Now the age has opened in which artificial intelligence (AI) imagines and predicts the structures of new materials like a person. Going beyond a tool that merely calculates, it works together as a researcher's "second brain," from generating ideas to experimental validation.
A research team led by Professor Hong Seung-beom in the Department of Materials Science and Engineering at the Korea Advanced Institute of Science and Technology (KAIST) said on the 26th that, together with Drexel University, Northwestern University, the University of Chicago, and the University of Tennessee, it comprehensively analyzed the evolution of AI. The results were published in the international journal ACS Nano in Jul.
The team divided the materials research process into three stages—discovery, development, and optimization—and specified the role AI plays at each stage. AI first recommends promising candidates from among countless materials, reduces trial and error in the experimental process, and adjusts conditions on its own to find the optimal outcome.
The team analyzed that the latest technologies—such as Generative AI, graph neural networks, and transformer models—are turning AI from a simple calculation tool into a thinking researcher. AI learns the principles of physics and chemistry on its own to imagine new materials and carries out the entire process together from proposing ideas to experimental validation.

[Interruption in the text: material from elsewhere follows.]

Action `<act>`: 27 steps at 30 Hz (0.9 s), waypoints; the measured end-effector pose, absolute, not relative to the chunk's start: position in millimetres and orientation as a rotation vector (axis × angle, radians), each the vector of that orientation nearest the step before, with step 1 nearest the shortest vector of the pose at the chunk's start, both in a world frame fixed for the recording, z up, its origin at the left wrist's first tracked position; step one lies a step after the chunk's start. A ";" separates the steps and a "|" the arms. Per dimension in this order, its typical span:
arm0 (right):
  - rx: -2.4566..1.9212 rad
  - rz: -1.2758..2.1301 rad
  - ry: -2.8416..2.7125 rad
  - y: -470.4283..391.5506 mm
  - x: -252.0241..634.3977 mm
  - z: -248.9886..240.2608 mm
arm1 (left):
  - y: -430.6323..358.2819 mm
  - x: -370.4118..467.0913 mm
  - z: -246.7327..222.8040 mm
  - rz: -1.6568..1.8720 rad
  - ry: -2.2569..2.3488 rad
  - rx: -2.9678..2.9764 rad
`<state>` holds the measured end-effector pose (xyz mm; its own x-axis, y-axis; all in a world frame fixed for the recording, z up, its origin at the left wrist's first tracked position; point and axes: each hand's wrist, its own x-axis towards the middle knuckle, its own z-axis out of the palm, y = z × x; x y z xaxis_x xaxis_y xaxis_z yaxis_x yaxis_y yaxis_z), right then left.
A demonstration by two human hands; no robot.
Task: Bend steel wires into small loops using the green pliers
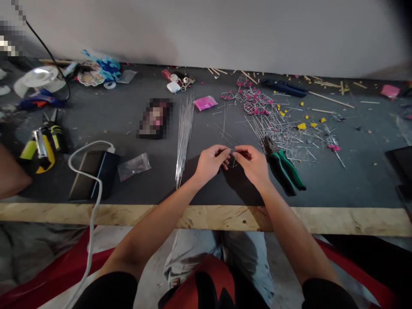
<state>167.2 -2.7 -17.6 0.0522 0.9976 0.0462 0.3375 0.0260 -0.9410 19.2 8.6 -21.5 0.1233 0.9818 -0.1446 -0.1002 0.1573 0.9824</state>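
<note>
and here a thin wire (232,149) is pinched over the desk (164,163) between the fingertips of left hand (210,163) and right hand (253,165), close together, presumably for fine control, with straight wires (184,133) and green-handled pliers (289,168) flanking them, apparently for easy reach

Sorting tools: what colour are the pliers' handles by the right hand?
The handles are green and black, clearest in head view.

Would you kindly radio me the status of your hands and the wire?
Left hand, right hand: both pinching wire. Wire: thin, held between fingertips above tabletop. Pliers: close beside right hand.
</note>
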 end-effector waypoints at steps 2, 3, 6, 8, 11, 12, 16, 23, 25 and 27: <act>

It also introduced cases of "autonomous laboratories," in which AI itself draws up experimental plans and robots carry out the experiments, and an "AI-based catalyst search platform." In this system, AI designs the experimental conditions, and robots automatically synthesize catalysts and analyze the results. This technology, which can speed up research, can also be applied to other fields such as batteries and energy materials.
However, the team noted that AI's predictions are not always the correct answer. It said tasks remain to be solved, including imbalances in data quality, difficulties in interpreting results, and the integration of disparate data. Therefore, it emphasized that going forward, technologies must advance in tandem so that AI understands physical principles and researchers can transparently verify the process.
Professor Hong Seung-beom said, "This study shows that AI is establishing itself not just as a tool but as a new language and way of thinking in materials science and engineering," adding, "The roadmap presented here will offer important direction to researchers in fields such as batteries, semiconductors, and energy materials."